Le fondement retenu est celui de l’article 1641 du code civil sur les vices cachés, combiné à l’obligation de conseil inhérente au vendeur professionnel. La Cour motive sa décision en reprenant les constats de l’expert. Elle relève que “la société VIT a fourni (…) des éléments vitrés insuffisamment résistants et qui rendaient impropre à l’usage les aquariums auxquels ils étaient destinés”. Le vice caché est ainsi caractérisé par l’inaptitude à l’usage. Surtout, la Cour sanctionne un manquement à l’obligation de conseil. Elle valide l’analyse de l’expert selon lequel le fournisseur, “en parfaite connaissance de la destination des éléments verriers commandés ne pouvait exécuter servilement les commandes passées par le maître de l’ouvrage”. Le fait d’avoir proposé une option sans test de solidité, bien que moins coûteuse, constitue une faute. La Cour estime que le professionnel ne pouvait s’abstenir de conseiller des tests indispensables pour un bâtiment recevant du public. Cette solution rappelle l’étendue des obligations du vendeur professionnel, qui doit guider son client même face à une demande expresse d’économie.
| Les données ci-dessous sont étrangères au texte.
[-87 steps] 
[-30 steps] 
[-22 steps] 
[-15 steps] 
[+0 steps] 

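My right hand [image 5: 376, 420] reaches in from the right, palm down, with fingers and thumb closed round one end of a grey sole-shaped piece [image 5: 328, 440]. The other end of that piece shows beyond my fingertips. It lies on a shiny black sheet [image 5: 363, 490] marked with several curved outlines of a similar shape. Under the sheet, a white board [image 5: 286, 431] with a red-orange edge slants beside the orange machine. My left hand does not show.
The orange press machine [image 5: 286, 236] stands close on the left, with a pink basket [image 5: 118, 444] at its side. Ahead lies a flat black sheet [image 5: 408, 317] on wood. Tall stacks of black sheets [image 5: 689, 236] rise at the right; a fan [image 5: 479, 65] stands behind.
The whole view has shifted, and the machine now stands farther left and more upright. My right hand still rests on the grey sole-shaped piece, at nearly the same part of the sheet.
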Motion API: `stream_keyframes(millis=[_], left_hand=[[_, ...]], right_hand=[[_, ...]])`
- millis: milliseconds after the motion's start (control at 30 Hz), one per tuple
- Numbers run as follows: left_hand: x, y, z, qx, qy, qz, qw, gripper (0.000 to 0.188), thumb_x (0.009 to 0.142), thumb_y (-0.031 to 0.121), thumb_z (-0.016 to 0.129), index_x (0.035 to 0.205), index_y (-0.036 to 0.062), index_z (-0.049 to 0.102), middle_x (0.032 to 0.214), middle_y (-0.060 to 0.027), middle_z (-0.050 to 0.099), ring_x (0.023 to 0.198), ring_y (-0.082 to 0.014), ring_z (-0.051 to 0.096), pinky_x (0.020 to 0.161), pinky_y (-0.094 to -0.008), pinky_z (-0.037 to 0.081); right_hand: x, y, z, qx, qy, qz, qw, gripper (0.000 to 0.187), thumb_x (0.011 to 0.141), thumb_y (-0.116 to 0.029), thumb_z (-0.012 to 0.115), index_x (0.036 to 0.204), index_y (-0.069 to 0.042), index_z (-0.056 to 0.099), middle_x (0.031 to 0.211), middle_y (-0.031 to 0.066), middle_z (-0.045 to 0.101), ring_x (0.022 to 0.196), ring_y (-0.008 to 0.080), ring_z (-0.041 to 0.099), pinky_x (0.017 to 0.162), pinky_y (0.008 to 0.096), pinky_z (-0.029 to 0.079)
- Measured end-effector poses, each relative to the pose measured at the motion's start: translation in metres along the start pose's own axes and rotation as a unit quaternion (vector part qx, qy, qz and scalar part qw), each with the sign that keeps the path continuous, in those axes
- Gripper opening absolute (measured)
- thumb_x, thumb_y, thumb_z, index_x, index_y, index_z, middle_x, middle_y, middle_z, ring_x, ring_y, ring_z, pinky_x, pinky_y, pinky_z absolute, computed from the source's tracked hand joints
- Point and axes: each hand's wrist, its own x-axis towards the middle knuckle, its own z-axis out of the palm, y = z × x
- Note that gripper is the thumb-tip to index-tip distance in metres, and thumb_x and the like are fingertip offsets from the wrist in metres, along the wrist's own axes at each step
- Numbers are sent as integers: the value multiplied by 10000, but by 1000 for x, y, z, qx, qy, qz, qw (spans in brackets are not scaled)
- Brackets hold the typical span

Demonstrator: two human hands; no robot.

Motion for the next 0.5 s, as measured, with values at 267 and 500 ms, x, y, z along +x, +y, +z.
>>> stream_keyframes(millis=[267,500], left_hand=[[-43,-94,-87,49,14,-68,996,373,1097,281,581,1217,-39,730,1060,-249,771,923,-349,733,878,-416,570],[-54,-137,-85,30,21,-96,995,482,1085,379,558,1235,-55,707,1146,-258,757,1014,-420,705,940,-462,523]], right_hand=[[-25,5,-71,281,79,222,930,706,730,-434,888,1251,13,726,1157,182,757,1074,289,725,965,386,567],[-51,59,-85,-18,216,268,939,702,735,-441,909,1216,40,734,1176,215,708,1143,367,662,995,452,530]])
**L’encadrement strict des garanties d’assurance entre prescription et interprétation des exclusions**
La Cour traite séparément les deux garanties d’assurance en cause, appliquant des règles distinctes. Concernant l’assureur dommages d’ouvrage, elle accueille l’exception de prescription biennale de l’article L. 141-1 du code des assurances. Elle constate que “plus de deux années se sont écoulées entre la déclaration de sinistre et l’assignation de l’assureur”. Elle précise que la procédure d’expertise judiciaire, à laquelle l’assureur n’a pas été appelé, ne suspend pas ce délai. Cette application rigoureuse protège la sécurité juridique de l’assureur, qui avait notifié une position de non-garantie motivée dans les délais.
La décision est plus notable s’agissant de l’assureur responsabilité professionnelle du fournisseur. La compagnie d’assurance invoquait une clause d’exclusion pour les “équipements installés pour permettre exclusivement l’exercice d’une quelconque activité professionnelle dans le bâtiment”. La Cour rejette cet argument par une interprétation restrictive de la clause. Elle estime que “les vitrages des aquariums comme les aquariums font indissociablement corps avec les ouvrages d’ossature” et sont donc “incorporés au bâtiment”. Elle en déduit qu’ils ne sont pas de simples équipements au sens de la clause. Cette interprétation, favorable à la garantie, s’appuie sur la notion d’incorporation au gros œuvre. Elle protège l’assuré en évitant une exclusion dont la formulation pouvait paraître large. La Cour écarte également l’argument de l’absence d’aléa, estimant qu’il n’était pas établi. Cette double analyse assure une effectivité de la garantie souscrite, conformément à l’objet du contrat.